• **REQUIRED WORK**: Leaving out all pictures, copy the lines below exactly, from the line with "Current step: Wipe" to the last line, both ends included.

Dataset excerpts:
--
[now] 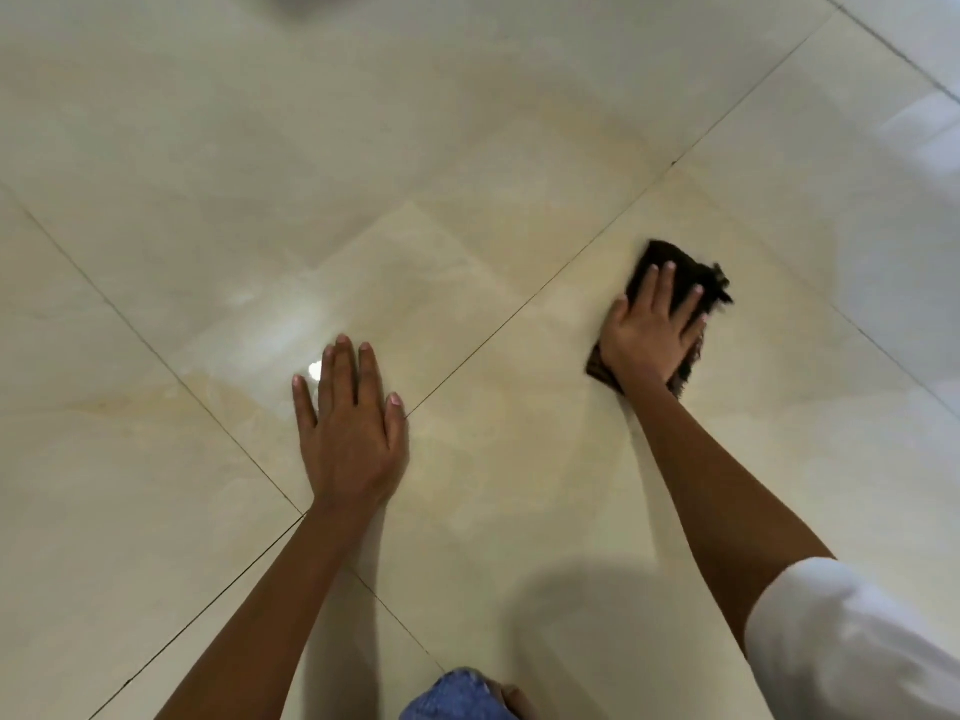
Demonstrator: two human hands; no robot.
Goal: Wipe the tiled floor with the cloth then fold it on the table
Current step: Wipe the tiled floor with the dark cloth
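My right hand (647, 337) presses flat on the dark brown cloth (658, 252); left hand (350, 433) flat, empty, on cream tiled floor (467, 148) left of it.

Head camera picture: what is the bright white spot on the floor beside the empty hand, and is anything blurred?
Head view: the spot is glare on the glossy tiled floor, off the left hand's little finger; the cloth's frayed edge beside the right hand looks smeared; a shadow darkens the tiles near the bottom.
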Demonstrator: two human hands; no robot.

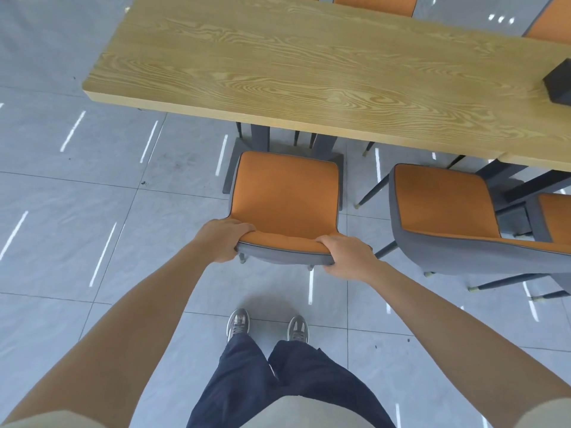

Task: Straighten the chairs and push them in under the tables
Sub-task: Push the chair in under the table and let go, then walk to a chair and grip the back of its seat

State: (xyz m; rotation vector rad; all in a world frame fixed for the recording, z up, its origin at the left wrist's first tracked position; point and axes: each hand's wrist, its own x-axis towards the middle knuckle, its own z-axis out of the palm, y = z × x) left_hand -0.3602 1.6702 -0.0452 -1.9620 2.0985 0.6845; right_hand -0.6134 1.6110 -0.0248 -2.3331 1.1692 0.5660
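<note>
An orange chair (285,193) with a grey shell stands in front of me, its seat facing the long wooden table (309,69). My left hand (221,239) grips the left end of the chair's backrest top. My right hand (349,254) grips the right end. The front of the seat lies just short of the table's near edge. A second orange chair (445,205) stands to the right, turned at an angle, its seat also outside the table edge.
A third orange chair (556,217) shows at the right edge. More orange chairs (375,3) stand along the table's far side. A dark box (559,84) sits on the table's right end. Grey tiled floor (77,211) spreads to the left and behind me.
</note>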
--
• **SOLUTION FOR THIS TASK**:
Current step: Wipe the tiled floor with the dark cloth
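My right hand (647, 337) presses flat on the dark brown cloth (658, 252); left hand (350, 433) flat, empty, on cream tiled floor (467, 148) left of it.

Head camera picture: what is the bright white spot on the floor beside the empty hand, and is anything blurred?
Head view: the spot is glare on the glossy tiled floor, off the left hand's little finger; the cloth's frayed edge beside the right hand looks smeared; a shadow darkens the tiles near the bottom.
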Demonstrator: two human hands; no robot.


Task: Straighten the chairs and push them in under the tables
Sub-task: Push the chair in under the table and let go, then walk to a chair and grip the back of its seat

State: (xyz m; rotation vector rad; all in a world frame fixed for the recording, z up, its origin at the left wrist's first tracked position; point and axes: each hand's wrist, its own x-axis towards the middle knuckle, its own z-axis out of the palm, y = z × x) left_hand -0.3602 1.6702 -0.0452 -1.9620 2.0985 0.6845; right_hand -0.6134 1.6110 -0.0248 -2.3331 1.1692 0.5660
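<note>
An orange chair (285,193) with a grey shell stands in front of me, its seat facing the long wooden table (309,69). My left hand (221,239) grips the left end of the chair's backrest top. My right hand (349,254) grips the right end. The front of the seat lies just short of the table's near edge. A second orange chair (445,205) stands to the right, turned at an angle, its seat also outside the table edge.
A third orange chair (556,217) shows at the right edge. More orange chairs (375,3) stand along the table's far side. A dark box (559,84) sits on the table's right end. Grey tiled floor (77,211) spreads to the left and behind me.
</note>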

Nothing further is needed for this exercise.